2. SANTE ADAIRIUS RUSTIC ALES - "LOVE'S ARMOR" and everything else - Haven't even had time to write up a review of the phenomenal bottled "Love's Armor", a barrel-aged blend of the sour and the silky-smooth, but Beer Samizdat reviewers who wish to take stock of my feelings for this new Capitola, CA brewer can read my write-up here or read my interview with founder/brewer Tim Clifford here.

14. FIFTY FIFTY BREWING - "ECLIPSE (20-Year Elijah Craig version)"

Thursday, December 27, 2012


I'm wondering who's minding the vats over at THE BRUERY these days. Seems like he/she's only working halftime hours. Every time I get all over-excited about a new release by them - easily one of my fave brewers circa 2008-2011 or so - I either get all my hopes and dreams confirmed, or I totally get punched in the eye. Their hit-to-miss ratio in running about 1 to 1, and when they miss, they're missing bad (see "Tart of Darkness"). Anyone who's spent any time with my two beer blogs that past seven years probably knows that several Bruery beers rank among my all-time tip-tops, so it's painful when they trip over their shoelaces so badly as they did on this year's Xmas beer, "5 GOLDEN RINGS".

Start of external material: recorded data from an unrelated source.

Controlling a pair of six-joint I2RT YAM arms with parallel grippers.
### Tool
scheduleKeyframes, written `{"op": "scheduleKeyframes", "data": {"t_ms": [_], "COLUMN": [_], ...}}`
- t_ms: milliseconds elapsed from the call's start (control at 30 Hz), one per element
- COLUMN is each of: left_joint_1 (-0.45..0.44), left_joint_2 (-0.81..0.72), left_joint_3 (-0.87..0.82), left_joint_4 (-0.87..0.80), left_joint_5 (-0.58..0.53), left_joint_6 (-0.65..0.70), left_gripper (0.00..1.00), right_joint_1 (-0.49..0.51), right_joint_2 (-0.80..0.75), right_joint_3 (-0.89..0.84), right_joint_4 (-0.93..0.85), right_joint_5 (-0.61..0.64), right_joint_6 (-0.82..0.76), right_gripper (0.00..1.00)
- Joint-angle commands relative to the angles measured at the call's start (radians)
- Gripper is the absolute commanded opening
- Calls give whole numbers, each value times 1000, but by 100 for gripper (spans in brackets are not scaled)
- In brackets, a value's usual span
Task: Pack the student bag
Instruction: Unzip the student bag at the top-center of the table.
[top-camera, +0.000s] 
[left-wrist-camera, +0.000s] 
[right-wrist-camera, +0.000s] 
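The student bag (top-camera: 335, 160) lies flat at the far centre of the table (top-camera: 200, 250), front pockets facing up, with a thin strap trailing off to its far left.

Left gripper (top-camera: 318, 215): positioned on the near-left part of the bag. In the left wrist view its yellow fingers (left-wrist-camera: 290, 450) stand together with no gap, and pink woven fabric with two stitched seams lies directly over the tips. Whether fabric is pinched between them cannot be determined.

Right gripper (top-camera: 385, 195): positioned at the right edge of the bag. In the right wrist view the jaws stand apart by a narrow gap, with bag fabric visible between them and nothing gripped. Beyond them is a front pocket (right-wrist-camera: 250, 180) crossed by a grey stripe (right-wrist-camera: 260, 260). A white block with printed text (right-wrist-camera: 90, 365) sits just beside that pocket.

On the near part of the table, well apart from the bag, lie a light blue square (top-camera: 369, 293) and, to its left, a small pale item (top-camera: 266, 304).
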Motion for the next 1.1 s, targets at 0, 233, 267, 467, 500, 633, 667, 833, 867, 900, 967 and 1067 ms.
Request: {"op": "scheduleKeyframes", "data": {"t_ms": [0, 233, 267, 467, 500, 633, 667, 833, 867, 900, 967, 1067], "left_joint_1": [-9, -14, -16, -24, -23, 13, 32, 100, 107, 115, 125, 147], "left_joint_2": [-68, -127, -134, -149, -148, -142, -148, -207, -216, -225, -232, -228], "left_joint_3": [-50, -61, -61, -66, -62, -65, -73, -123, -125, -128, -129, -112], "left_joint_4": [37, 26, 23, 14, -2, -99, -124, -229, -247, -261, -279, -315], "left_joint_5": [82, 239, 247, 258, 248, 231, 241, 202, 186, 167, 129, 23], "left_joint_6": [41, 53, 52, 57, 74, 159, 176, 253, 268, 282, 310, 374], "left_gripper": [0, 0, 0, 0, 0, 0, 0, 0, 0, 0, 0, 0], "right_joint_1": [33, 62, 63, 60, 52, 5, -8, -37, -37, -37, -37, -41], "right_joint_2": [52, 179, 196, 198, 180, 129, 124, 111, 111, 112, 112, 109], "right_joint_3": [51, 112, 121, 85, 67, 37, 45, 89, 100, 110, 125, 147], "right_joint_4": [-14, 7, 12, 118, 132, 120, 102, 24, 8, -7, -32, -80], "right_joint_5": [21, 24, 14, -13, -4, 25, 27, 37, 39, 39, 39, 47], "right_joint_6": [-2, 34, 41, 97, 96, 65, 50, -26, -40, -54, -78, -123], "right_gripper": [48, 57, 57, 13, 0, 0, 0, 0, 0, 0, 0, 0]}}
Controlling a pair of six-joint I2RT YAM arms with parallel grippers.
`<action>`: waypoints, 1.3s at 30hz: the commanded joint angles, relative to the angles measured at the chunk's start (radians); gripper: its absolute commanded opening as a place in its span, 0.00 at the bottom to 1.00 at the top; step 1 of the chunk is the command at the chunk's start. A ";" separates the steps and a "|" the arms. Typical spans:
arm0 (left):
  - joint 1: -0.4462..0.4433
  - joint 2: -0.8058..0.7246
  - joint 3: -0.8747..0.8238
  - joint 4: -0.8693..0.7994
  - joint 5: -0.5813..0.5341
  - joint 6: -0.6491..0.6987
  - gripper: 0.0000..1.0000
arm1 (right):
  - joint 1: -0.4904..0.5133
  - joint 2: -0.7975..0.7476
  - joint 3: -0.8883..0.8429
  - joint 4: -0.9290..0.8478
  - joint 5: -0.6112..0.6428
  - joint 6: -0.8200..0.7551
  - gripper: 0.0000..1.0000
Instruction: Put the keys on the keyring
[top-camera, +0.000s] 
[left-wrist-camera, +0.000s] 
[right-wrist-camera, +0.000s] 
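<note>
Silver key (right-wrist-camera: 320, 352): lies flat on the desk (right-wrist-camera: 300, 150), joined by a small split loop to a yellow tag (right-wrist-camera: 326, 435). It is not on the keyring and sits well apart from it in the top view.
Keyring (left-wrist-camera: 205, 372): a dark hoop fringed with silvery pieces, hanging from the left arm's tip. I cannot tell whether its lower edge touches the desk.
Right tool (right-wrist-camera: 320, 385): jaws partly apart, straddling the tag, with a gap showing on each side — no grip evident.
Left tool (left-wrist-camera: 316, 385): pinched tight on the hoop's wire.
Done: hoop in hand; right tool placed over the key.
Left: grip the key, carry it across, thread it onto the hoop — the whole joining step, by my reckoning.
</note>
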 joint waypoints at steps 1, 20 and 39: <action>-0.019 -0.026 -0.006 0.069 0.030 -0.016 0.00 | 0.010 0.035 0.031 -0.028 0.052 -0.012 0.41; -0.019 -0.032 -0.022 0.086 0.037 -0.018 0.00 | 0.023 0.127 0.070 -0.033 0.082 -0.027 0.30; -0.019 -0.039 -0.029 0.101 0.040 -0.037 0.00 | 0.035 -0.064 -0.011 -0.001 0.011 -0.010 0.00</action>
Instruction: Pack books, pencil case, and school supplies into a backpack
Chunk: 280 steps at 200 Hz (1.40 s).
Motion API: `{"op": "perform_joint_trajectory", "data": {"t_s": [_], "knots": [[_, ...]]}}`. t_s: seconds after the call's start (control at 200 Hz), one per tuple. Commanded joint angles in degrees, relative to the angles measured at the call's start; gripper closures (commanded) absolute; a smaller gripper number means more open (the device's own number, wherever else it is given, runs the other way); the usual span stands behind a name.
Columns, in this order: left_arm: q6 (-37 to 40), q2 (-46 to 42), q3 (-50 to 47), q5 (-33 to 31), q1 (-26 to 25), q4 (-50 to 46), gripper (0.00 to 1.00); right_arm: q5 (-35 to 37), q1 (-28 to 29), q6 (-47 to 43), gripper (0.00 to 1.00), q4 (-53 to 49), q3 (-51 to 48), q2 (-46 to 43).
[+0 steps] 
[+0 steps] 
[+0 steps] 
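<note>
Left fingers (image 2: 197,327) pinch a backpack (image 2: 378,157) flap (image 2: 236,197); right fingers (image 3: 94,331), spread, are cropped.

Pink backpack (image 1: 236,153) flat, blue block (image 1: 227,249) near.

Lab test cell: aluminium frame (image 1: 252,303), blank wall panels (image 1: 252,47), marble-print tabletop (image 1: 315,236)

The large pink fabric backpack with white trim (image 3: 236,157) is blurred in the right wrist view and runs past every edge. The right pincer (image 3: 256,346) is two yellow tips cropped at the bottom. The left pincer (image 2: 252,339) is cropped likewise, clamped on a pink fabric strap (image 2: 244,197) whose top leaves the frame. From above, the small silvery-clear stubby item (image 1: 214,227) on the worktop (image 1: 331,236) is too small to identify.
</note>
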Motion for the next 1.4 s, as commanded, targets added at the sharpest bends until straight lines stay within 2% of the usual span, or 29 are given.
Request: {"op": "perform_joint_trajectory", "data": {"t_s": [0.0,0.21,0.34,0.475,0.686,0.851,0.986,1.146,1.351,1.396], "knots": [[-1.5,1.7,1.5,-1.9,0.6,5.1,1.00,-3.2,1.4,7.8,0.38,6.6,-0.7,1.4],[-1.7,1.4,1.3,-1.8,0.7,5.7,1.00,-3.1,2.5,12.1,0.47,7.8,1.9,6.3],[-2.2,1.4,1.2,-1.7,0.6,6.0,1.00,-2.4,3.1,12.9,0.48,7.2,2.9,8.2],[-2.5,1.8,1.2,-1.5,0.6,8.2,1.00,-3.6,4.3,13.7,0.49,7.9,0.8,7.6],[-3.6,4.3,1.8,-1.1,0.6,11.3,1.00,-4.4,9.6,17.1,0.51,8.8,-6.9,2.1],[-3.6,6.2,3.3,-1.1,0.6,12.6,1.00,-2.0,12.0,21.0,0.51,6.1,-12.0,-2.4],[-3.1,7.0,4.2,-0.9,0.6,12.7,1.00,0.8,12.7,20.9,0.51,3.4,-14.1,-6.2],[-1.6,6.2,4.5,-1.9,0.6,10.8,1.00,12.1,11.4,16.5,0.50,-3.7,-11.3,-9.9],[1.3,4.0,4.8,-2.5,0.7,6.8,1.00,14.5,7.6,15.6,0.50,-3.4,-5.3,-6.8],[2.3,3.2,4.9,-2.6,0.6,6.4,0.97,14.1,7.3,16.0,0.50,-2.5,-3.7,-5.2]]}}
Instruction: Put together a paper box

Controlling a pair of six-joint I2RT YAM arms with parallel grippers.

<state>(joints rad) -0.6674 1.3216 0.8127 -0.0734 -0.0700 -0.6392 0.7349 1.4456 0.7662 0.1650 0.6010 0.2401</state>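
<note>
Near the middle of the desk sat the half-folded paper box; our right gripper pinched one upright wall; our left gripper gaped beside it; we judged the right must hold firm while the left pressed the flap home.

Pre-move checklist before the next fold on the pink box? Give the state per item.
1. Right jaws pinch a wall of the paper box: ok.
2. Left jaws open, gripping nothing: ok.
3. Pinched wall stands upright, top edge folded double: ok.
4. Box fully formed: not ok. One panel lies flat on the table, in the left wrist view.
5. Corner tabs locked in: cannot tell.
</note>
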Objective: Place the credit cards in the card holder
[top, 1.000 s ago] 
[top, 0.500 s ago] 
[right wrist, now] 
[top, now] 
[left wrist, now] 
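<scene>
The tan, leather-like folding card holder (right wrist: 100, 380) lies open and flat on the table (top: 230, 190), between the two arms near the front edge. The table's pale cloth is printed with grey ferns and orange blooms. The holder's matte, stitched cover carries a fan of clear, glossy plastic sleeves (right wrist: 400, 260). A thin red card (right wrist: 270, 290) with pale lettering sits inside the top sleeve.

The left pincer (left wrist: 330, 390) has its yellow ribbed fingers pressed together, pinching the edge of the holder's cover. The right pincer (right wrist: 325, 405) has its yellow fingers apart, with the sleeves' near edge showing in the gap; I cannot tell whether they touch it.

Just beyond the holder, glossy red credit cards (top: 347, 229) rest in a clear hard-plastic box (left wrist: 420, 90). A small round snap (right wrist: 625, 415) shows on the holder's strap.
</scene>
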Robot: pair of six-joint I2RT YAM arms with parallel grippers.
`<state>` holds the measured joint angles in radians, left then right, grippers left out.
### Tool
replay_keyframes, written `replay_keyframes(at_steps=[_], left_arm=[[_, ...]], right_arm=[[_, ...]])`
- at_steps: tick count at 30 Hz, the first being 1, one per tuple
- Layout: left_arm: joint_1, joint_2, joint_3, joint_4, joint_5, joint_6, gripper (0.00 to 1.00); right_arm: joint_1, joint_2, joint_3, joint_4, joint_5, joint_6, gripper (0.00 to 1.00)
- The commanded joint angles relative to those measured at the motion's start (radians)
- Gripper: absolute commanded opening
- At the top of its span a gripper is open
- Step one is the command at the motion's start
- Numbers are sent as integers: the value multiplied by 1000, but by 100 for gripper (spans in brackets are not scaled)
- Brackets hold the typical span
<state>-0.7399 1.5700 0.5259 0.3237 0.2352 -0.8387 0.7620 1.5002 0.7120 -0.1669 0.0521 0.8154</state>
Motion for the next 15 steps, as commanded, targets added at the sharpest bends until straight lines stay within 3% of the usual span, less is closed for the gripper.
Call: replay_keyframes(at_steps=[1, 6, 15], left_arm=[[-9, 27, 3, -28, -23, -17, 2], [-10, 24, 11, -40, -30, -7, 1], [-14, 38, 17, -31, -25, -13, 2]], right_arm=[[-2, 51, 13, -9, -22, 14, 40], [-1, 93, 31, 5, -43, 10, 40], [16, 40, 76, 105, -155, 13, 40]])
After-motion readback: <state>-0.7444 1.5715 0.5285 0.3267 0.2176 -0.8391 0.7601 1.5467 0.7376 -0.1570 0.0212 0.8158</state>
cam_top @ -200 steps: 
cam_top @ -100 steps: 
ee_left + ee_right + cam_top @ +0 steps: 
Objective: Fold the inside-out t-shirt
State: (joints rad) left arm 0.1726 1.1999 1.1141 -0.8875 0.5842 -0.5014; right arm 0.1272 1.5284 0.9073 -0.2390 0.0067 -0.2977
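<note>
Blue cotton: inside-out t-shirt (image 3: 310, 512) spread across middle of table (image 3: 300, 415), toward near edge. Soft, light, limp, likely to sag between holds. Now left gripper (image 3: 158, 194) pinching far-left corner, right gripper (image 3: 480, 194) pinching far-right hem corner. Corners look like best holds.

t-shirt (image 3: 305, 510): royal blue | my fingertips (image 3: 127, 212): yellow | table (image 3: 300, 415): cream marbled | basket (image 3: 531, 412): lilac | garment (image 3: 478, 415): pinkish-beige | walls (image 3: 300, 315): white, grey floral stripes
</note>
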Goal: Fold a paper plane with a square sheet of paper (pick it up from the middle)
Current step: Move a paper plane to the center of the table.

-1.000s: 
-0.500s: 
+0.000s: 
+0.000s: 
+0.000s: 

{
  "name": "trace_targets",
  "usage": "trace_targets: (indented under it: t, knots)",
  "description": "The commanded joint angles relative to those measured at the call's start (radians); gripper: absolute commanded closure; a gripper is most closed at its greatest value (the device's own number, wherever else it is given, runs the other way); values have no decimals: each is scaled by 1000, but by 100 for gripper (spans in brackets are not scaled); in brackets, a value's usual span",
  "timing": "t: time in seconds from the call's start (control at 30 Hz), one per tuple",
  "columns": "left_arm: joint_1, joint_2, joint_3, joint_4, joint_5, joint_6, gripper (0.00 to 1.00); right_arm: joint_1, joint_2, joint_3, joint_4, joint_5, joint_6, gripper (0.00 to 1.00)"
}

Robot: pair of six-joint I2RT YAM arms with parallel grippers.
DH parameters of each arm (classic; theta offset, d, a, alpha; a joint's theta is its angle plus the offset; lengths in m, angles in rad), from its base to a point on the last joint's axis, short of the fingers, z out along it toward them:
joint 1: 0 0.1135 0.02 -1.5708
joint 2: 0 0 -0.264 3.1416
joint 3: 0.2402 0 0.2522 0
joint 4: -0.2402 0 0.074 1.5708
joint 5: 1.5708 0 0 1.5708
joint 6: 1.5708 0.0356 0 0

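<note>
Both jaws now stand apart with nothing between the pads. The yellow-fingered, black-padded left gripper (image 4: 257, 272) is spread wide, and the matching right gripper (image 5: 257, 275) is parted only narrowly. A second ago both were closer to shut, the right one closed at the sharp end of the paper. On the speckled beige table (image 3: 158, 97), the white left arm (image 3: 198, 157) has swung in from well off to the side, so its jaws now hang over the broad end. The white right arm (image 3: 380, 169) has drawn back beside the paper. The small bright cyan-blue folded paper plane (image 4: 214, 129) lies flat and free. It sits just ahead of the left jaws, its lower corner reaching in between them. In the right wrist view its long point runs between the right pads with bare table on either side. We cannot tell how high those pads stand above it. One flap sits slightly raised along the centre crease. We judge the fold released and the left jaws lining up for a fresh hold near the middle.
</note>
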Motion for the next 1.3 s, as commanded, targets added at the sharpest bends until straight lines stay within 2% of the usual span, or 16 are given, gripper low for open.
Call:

This is part of a series, you see. A beer every holiday season, based on the twelve days of Christmas. This is #5, folks. It's by far the worst, and it ain't even close. Purportedly a "Belgian golden ale", 5 Golden Rings tastes like one of those hideous Hawaiian king cakes that they like to hide those plastic babies in, but worse. Imagine that someone spilled a half gallon of Del Monte pineapple juice all over the cake before serving it to you, and then sheepishly shrugged their shoulders and said, "You still gotta eat it, because it's my birthday". I don't! I don't have to do anything I don't want to!!!, I said as this was swirling down my kitchen sink drain. 

It's an overly fruity pour-out that managed to both annoy me (I just spent $14 dollars) and disgust me (goddamn it I can't believe The Bruery would actually ship such an abomination). And this is the same outfit that can make a seasonal beer with yams called AUTUMN MAPLE and pull off one of the great ales of our time. I don't get it. You don't get this one. OK? 2/10.

Wednesday, December 26, 2012


Welcome back from all of the Christmas and holiday season hullabaloo, folks. Aren't you glad that nonsense is over. We get it on all fronts at my house. My background is purportedly linked to Christianity; my wife is Jewish; we go all-guns-blazing on Hanukkah and then race down to my parents' place in San Jose every year for Xmas Overload Apocalypse. It's over. Whew. Let's drink some beer.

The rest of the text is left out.